TASK TO CARRY OUT. After locating the line that contains "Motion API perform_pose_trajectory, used" in the data below, set down exactly that line and each one after it through the line that contains "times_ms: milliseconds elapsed", and nothing more.

(Stored entries)
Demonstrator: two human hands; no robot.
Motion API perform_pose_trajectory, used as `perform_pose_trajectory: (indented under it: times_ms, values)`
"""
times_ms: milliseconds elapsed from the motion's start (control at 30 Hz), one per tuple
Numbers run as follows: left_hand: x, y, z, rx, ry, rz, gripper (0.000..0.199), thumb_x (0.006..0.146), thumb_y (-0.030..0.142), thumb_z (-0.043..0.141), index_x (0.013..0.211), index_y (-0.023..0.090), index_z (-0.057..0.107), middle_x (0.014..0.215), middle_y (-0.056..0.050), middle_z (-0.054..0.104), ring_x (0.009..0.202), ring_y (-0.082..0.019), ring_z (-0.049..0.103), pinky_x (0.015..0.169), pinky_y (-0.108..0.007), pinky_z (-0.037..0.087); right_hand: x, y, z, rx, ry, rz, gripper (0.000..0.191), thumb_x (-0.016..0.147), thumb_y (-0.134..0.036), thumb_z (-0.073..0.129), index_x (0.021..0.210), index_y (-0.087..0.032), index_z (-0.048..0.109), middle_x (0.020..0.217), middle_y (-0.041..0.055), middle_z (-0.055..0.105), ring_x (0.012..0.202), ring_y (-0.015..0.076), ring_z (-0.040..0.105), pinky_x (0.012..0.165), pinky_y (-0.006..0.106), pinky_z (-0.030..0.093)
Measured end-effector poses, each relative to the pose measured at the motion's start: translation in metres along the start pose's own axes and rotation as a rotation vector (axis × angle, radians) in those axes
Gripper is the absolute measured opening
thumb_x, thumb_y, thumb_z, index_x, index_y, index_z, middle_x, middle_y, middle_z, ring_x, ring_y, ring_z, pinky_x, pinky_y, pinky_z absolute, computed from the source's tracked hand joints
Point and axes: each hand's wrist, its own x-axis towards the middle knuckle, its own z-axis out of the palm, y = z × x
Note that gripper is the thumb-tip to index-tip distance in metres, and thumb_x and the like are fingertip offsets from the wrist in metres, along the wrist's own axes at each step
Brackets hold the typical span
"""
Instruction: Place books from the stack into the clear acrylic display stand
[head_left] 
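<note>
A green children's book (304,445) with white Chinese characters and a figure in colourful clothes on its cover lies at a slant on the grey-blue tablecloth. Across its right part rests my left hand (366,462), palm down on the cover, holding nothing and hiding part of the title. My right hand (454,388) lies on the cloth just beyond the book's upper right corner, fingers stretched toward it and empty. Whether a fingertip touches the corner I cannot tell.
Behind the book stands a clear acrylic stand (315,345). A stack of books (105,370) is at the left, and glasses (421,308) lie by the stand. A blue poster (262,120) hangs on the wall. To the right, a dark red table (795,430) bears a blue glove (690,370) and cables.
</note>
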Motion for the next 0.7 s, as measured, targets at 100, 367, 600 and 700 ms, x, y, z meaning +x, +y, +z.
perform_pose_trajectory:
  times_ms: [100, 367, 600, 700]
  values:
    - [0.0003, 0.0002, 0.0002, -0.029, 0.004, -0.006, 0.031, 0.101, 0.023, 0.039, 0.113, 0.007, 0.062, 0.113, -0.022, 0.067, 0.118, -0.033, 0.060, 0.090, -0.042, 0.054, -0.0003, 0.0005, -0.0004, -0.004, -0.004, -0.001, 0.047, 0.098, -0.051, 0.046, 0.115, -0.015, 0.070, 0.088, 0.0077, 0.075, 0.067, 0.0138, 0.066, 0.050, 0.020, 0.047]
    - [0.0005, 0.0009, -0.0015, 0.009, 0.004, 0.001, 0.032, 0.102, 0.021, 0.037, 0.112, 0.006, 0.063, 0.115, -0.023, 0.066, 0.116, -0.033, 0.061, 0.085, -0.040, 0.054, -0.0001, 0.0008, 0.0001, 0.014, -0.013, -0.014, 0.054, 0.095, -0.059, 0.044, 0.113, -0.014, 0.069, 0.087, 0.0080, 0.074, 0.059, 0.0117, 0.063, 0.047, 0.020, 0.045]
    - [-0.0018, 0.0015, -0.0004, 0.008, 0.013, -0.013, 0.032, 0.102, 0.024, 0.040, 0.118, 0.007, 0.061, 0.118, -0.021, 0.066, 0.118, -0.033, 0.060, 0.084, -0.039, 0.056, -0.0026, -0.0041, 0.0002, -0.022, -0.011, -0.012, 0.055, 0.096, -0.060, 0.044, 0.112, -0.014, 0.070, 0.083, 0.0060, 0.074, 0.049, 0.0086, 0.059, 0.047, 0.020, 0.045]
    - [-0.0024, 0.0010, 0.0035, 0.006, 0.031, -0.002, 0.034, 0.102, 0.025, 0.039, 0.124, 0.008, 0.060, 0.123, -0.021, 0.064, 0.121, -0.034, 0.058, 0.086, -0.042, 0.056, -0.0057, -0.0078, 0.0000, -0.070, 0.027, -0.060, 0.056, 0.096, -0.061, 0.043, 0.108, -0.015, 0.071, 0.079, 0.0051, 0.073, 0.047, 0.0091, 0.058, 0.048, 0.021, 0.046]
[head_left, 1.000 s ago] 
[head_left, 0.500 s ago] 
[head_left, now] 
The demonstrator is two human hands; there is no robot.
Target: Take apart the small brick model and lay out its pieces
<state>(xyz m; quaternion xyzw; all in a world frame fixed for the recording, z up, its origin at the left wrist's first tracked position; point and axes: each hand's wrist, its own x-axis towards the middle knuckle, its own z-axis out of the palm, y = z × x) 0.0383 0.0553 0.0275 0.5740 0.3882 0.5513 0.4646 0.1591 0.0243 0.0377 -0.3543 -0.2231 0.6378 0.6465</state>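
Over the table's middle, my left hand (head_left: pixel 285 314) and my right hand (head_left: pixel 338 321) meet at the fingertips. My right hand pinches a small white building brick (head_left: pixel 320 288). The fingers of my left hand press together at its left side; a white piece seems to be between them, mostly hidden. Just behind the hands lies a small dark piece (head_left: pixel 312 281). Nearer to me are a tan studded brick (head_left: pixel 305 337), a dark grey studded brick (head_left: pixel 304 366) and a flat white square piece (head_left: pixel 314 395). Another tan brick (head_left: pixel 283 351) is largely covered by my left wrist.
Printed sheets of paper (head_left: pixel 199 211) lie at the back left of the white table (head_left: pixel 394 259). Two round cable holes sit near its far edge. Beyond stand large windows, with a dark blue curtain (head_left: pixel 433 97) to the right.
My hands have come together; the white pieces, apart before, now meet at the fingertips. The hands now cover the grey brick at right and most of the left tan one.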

REPLY TO THE EXERCISE.
Motion API perform_pose_trajectory, used as `perform_pose_trajectory: (indented under it: times_ms, values)`
"""
times_ms: milliseconds elapsed from the motion's start (control at 30 Hz), one per tuple

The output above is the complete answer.